AI AND MACHINE LEARNING COURSE FOR MONITORING & EVALUATION
COURSE OUTLINE
Course title – AI & Machine Learning for Monitoring & Evaluation
Target audience: M&E specialists, Program Managers, Data analysts in Government/Donor funded projects, Researchers who want to apply ML to improve monitoring, reporting, and learning.
Prerequisites
– Basic statistics (mean, variance, hypothesis testing, basic regression)
– Basic SQL and Excel
– Comfortable with data concepts (rows, columns, missing data)
– Recommended: introductory Python or R (if not, include a short pre-course module)
Course learning objectives
By the end of the course participants will be able to:
1. Explain how AI/ML methods can support M&E objectives and where they are NOT appropriate.
2. Design data collection and indicator schemes aligned with ML use (data needs, quality).
3. Prepare and clean M&E data for analysis and feature engineering.
4. Build, evaluate, and interpret classification/regression models for monitoring tasks.
5. Integrate ML outputs into dashboards and decision-making workflows.
6. Apply basic predictive monitoring (early warning), automated classification (text/imagery) and anomaly detection.
7. Understand and mitigate ethical, privacy, fairness, and governance risks.
8. Produce a small end‑to‑end ML-based M&E product (capstone) including model, evaluation, and an implementation plan.
Course format & time commitment
4 weeks OR 2weeks physical and 2 weeks online workshop (compressed).

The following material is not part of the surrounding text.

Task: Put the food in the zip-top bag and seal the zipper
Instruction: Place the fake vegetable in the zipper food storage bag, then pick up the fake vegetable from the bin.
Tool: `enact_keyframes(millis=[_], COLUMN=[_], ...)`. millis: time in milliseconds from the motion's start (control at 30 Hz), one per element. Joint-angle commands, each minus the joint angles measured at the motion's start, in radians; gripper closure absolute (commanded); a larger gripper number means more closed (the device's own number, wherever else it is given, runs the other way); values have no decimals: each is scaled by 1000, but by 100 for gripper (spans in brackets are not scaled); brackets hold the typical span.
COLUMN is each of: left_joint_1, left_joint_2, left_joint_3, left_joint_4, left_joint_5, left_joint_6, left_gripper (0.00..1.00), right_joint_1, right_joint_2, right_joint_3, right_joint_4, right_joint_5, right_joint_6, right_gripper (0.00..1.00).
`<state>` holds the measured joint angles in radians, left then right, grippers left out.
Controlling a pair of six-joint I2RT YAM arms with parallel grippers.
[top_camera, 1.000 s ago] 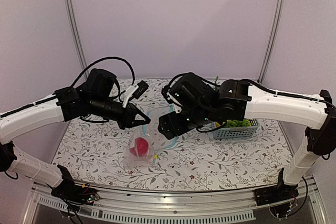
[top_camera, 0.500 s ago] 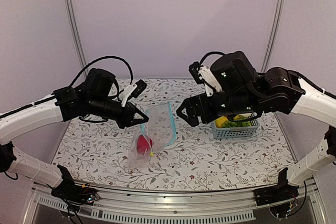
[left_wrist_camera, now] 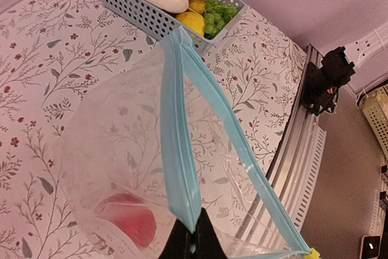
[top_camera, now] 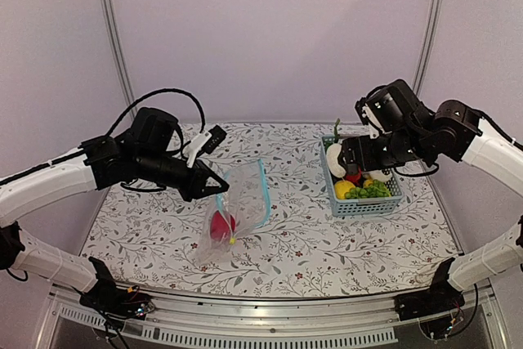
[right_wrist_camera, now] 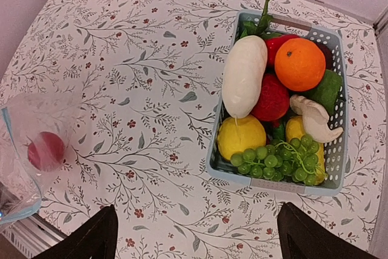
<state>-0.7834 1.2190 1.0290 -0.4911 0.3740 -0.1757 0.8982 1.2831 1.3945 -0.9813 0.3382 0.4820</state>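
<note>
My left gripper is shut on the light blue zipper strip of the clear zip-top bag and holds its mouth open and raised. A red round food lies in the bag's bottom and also shows in the left wrist view. My right gripper is open wide and empty, hovering above the near left side of the basket. The basket holds a white radish, an orange, a red tomato, a yellow lemon and green grapes.
The light blue mesh basket stands at the right of the flowered table. A white mushroom-shaped toy and a green piece also lie in it. The table's metal front rail runs along the near edge.
My right arm has swung from the bag's mouth to the right, to above the basket. The left gripper has kept its hold on the bag, whose mouth now stands open and higher.
</note>
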Motion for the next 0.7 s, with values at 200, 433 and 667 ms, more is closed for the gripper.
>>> enact_keyframes(millis=[200, 433, 667], left_joint_1=[32, 37, 41], left_joint_2=[-10, -22, -30], left_joint_3=[-18, -20, -21], left_joint_4=[-1, -1, 0], left_joint_5=[9, 5, 0], left_joint_6=[-3, -2, 0], left_gripper=[100, 100, 100], right_joint_1=[-221, -304, -337], right_joint_2=[137, 269, 419], right_joint_3=[-28, -15, 20], right_joint_4=[98, 172, 211], right_joint_5=[-141, -195, -179], right_joint_6=[-67, -84, -99], right_gripper=[13, 18, 23])
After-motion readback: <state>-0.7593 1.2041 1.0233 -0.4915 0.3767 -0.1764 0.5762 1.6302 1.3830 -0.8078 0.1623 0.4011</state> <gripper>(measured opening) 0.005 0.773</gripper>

Delivery: In-person or online (Zoom + GitHub/Colab + learning management system).
.
Introduction: M&E fundamentals + AI landscape
- Topics: M&E frameworks (logical model, indicators, baselines, end line), types of evaluation (process, outcome, impact). Where ML can add value (predictive monitoring, automated classification, program targeting, operational efficiency).
- Lab: Map ML use cases to an example program (education, health, livelihoods).
- Assignment: Write 1‑page M&E problem statement that could benefit from ML.
Data for M&E: collection, quality, and ethic
- Topics: data pipelines, survey vs administrative vs sensor data, sampling bias, missingness, measurement error; informed consent and privacy essentials for M&E.
- Lab: Explore and clean a small DHS or survey dataset: missing values, variable types, basic recoding.
- Assignment: Data quality checklist for a chosen program.
Exploratory data analysis and feature engineering
- Topics: descriptive stats, visualizations, feature creation (time, geospatial, text transforms), handling categorical variables.
- Lab: Feature engineering on time series or program dataset; build baseline indicators.
- Assignment: Produce an EDA report (plots + short interpretations).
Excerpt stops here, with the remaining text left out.